WHAT NEEDS TO BE DONE - Output exactly the span of lines beginning with the one that holds "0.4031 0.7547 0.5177" and ending with the last line of the data below.

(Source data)
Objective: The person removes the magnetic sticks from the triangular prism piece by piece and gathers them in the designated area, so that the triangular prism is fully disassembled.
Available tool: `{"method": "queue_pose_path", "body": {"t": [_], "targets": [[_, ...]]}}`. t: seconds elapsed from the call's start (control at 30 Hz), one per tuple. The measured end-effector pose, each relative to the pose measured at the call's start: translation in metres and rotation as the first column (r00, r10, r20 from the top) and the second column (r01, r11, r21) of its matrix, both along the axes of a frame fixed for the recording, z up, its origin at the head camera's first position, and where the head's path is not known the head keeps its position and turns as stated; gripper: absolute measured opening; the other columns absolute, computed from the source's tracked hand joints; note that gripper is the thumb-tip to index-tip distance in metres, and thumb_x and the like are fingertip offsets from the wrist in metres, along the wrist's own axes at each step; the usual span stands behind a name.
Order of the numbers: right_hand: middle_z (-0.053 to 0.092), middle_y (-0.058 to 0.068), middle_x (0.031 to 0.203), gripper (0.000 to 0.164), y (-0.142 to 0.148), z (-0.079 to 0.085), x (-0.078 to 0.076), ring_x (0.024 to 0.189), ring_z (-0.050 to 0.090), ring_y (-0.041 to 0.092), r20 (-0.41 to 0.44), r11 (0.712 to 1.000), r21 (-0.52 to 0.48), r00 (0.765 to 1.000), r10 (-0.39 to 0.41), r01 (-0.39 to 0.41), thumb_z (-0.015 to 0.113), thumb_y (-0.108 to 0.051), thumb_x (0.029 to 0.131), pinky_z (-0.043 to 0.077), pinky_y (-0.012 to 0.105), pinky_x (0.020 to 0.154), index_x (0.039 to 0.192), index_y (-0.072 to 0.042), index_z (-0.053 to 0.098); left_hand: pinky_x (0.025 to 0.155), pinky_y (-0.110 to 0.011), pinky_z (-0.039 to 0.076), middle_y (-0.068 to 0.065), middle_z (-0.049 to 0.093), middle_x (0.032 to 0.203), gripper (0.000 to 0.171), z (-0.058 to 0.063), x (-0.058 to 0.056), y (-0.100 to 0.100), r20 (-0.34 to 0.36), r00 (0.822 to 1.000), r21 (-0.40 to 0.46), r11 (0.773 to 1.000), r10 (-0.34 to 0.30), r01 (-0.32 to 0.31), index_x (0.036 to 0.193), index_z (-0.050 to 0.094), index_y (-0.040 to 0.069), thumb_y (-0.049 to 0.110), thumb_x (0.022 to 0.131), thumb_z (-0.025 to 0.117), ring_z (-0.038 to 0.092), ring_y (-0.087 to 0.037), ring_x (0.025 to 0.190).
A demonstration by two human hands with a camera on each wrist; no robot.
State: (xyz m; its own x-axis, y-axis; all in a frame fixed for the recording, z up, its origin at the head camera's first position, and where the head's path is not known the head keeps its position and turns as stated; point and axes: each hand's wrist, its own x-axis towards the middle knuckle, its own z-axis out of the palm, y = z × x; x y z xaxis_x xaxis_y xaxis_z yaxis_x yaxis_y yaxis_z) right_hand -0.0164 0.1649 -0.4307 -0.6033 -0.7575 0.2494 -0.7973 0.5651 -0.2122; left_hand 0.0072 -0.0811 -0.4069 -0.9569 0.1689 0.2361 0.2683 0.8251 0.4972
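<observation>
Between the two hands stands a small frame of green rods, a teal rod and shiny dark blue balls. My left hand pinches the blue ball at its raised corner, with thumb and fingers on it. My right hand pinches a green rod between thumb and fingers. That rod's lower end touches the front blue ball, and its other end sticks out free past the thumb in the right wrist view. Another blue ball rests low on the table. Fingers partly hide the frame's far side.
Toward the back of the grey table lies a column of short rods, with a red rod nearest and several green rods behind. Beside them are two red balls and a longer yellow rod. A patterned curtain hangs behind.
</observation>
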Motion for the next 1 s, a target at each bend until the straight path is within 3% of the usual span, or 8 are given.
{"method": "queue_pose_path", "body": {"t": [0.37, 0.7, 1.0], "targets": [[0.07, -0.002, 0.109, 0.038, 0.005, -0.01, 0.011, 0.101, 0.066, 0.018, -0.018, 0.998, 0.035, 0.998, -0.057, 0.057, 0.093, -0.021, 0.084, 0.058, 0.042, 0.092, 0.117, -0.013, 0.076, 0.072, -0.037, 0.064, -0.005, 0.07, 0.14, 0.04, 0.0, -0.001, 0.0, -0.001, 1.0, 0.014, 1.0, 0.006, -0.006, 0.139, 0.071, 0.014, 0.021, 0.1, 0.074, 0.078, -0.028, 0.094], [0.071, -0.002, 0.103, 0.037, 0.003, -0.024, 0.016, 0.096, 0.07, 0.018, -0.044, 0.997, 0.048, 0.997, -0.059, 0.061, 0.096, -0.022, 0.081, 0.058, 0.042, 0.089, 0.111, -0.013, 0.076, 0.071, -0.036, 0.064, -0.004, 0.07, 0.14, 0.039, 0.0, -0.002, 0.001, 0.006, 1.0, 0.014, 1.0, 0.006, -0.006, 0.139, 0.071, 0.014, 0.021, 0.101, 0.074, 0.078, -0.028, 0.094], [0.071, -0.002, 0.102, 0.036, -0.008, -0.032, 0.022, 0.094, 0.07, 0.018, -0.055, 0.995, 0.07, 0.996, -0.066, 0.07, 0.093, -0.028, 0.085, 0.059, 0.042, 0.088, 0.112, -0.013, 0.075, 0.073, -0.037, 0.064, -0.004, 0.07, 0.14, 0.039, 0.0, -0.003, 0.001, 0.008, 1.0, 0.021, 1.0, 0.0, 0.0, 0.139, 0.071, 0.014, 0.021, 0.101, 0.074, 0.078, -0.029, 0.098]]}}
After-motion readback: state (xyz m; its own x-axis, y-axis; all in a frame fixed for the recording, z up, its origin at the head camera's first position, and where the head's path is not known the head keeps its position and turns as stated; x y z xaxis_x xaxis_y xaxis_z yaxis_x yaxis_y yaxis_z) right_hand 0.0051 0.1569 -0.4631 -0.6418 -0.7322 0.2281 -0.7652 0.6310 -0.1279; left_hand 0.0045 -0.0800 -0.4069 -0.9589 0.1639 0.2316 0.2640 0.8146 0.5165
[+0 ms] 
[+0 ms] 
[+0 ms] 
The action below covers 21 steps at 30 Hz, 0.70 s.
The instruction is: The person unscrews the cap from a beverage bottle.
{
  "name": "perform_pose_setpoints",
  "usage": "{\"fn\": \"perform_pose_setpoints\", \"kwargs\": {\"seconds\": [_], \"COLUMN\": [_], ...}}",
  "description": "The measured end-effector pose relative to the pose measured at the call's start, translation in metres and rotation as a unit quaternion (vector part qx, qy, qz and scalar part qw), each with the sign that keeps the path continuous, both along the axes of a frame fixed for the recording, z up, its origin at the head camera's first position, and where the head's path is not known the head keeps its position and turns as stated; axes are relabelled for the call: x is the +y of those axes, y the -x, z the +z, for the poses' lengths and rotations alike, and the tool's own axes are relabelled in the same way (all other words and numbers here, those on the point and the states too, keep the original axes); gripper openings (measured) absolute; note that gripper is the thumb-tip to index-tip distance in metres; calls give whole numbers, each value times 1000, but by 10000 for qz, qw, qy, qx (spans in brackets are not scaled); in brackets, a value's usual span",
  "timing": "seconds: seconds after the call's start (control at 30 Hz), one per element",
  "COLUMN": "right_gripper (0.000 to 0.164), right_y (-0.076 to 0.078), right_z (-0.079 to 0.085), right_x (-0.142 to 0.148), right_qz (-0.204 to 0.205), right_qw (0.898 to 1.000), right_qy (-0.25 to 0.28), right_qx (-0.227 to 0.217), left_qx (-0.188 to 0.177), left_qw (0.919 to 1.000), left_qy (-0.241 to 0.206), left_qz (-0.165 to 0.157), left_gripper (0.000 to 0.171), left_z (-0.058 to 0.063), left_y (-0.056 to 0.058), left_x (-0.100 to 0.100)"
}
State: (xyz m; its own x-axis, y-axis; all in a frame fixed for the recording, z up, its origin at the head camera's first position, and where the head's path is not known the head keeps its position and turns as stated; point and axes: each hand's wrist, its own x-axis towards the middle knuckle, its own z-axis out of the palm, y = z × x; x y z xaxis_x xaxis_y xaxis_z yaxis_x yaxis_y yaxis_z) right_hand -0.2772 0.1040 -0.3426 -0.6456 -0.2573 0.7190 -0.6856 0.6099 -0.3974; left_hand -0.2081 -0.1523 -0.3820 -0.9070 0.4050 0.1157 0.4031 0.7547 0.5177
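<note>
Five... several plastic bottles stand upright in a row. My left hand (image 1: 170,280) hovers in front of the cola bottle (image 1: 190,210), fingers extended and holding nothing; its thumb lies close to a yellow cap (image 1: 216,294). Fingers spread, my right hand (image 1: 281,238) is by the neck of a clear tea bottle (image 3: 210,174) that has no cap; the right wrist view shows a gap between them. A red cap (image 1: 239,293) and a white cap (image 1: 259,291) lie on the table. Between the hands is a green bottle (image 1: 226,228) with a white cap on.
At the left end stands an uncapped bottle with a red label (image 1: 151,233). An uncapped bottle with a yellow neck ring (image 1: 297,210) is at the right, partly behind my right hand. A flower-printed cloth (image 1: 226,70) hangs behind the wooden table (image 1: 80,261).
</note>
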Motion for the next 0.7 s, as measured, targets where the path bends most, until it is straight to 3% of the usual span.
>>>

RESPONSE AREA -
State: (xyz m; its own x-axis, y-axis; all in a frame fixed for the recording, z up, its origin at the head camera's first position, and where the head's path is not known the head keeps its position and turns as stated; point and axes: each hand's wrist, its own x-axis towards the middle knuckle, its own z-axis out of the palm, y = z × x; x y z xaxis_x xaxis_y xaxis_z yaxis_x yaxis_y yaxis_z) right_hand -0.2772 0.1040 -0.3426 -0.6456 -0.2573 0.7190 -0.6856 0.6099 -0.3974; left_hand -0.2081 -0.1523 -0.3820 -0.9070 0.4050 0.1157 0.4031 0.7547 0.5177
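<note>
Five... several plastic bottles stand upright in a row. My left hand (image 1: 170,280) hovers in front of the cola bottle (image 1: 190,210), fingers extended and holding nothing; its thumb lies close to a yellow cap (image 1: 216,294). Fingers spread, my right hand (image 1: 281,238) is by the neck of a clear tea bottle (image 3: 210,174) that has no cap; the right wrist view shows a gap between them. A red cap (image 1: 239,293) and a white cap (image 1: 259,291) lie on the table. Between the hands is a green bottle (image 1: 226,228) with a white cap on.
At the left end stands an uncapped bottle with a red label (image 1: 151,233). An uncapped bottle with a yellow neck ring (image 1: 297,210) is at the right, partly behind my right hand. A flower-printed cloth (image 1: 226,70) hangs behind the wooden table (image 1: 80,261).
</note>
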Motion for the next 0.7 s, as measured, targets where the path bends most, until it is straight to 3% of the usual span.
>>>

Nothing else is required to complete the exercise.